As to the contention that plaintiffs were disloyal to their principal, in disclosing that he would take less than $120 per acre and that their efforts hindered rather than helped the sale, no theory of that kind was advanced *640 at the trial, nor was such point raised in any manner unless it can be said to be included in the general demurrer to the evidence based on the claim that plaintiffs' efforts were not shown to be the procuring cause.

If, however, plaintiffs' efforts otherwise were the procuring cause, we do not see how this disclosure under the circumstances could be said to conclusively defeat their cause of action. The jury could well find from the evidence that such disclosure was not made until after Tekotte, who knew the farm and its condition, had positively stated he would not give $120 per acre, and that the disclosure that it perhaps could be had for less was made in order to keep Tekotte interested and from regarding the possibility of a purchase as being hopeless.

Plaintiffs' instruction on the issue of the procuring cause of the sale was erroneous.
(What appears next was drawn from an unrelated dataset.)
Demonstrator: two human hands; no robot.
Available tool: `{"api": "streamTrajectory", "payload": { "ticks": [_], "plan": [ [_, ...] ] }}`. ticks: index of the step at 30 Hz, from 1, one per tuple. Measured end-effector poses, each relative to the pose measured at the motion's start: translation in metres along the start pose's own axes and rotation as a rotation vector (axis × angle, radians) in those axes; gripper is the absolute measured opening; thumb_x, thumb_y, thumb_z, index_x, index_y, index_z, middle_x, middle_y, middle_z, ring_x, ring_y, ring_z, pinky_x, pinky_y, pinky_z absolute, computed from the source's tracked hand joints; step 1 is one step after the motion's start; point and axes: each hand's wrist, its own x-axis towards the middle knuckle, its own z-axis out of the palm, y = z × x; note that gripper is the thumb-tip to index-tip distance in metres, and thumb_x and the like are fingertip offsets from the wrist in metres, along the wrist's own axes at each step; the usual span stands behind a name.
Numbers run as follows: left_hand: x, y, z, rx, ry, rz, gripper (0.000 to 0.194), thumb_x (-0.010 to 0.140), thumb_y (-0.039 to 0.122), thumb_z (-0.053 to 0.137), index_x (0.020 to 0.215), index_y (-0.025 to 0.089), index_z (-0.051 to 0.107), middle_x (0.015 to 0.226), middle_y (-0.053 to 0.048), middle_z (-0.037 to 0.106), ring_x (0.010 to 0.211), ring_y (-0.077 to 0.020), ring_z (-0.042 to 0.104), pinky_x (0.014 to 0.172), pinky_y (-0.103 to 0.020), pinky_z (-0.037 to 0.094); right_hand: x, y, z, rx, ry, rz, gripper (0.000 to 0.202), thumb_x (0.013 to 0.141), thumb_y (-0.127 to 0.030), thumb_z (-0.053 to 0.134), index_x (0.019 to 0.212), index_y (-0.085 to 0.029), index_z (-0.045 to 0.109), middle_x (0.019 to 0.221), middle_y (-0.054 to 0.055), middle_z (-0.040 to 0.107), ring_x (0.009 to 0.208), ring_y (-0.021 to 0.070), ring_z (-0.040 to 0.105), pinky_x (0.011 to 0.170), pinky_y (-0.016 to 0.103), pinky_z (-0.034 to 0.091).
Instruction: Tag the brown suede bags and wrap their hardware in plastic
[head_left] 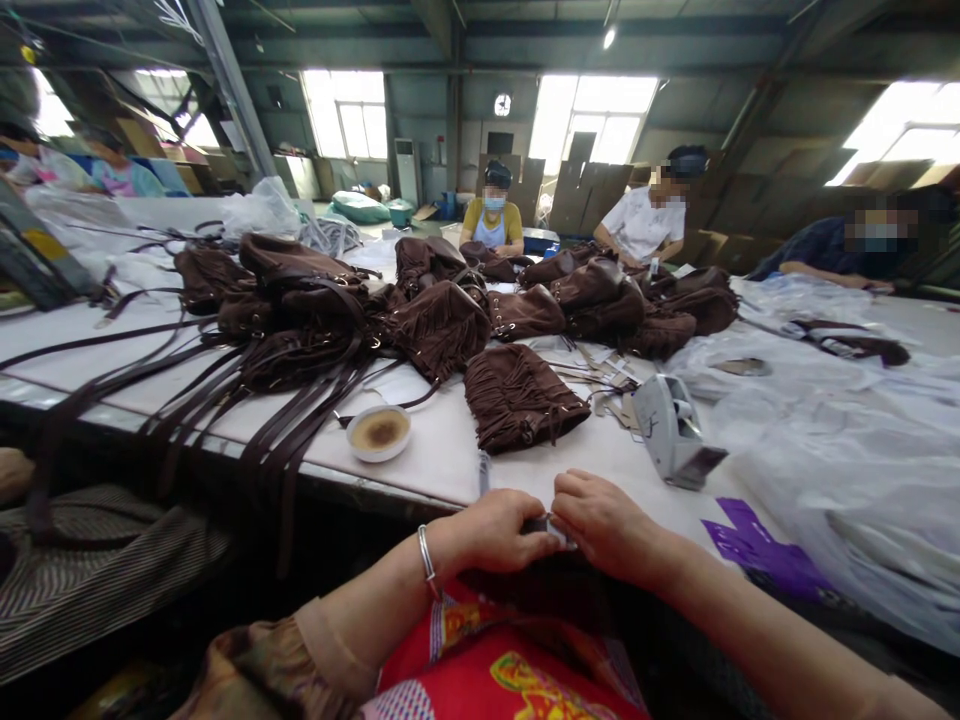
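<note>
My left hand point(506, 530), with a silver bangle at the wrist, is closed near the table's front edge, just above my lap. Its thumb and fingers pinch a small dark piece with a whitish bit point(559, 537) at its end; the kind cannot be made out. My right hand point(600, 525) meets it from the other side, fingers curled onto the same piece. Dark brown material point(532, 585) lies in shadow under both hands, mostly hidden. On the table just beyond them rests a brown fringed suede bag point(521, 398).
Several brown bags point(439, 325) with long straps point(277, 430) are heaped across the white table point(427, 470). A white bowl of tan paste point(379, 432), a grey tape dispenser point(671, 430) and clear plastic bags point(825, 430) stand nearer. Several co-workers sit around.
</note>
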Motion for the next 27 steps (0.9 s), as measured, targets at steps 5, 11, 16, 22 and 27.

It told the jury that it was not necessary to plaintiffs' recovery that their efforts constituted the sale contributing cause of the purchase but that if they disclosed the name of Tekotte to defendant, and later, they or either of them, interested Tekotte in the property and directed his attention to defendant, and if through such efforts negotiations were begun which resulted in the sale this was sufficient on the issue as to who procured said sale and whether plaintiffs were the procuring and inducing cause thereof, and that by "procuring and inducing cause" is meant that cause originating a series of events which in natural sequence results in the accomplishment of the sale. It will be observed that the instruction does not tell the jury it was not necessary to plaintiffs' recovery that their efforts constituted the sole contributing cause of the purchase, provided they found theplaintiffs' efforts were the procuring cause of the sale, but that if they found certain things then this was sufficient on the issue as to to who procured it, and then went on to define the meaning of the phrase "procuring and inducing cause." If the instruction had done this it would perhaps have been not inconsistent with defendant's instruction which *641 told the jury that it was not sufficient that the act of plaintiffs was one of a chain of causes bringing about the sale, but their act or acts must have been the inducing or procuring cause, and the burden was on them to show not only that they opened negotiations but that the sale was actually affected through their means and not by the intervention of other parties prior thereto. But to tell the jury plaintiffs' acts did not have to be the sole contributing cause but that if through theirefforts the sale resulted, then this was sufficient on the issue of procuring cause, is misleading and is liable to be misunderstood by laymen, who might think that the sale was "through their effects" as one of a chain of causes and yet was sufficient under the instruction.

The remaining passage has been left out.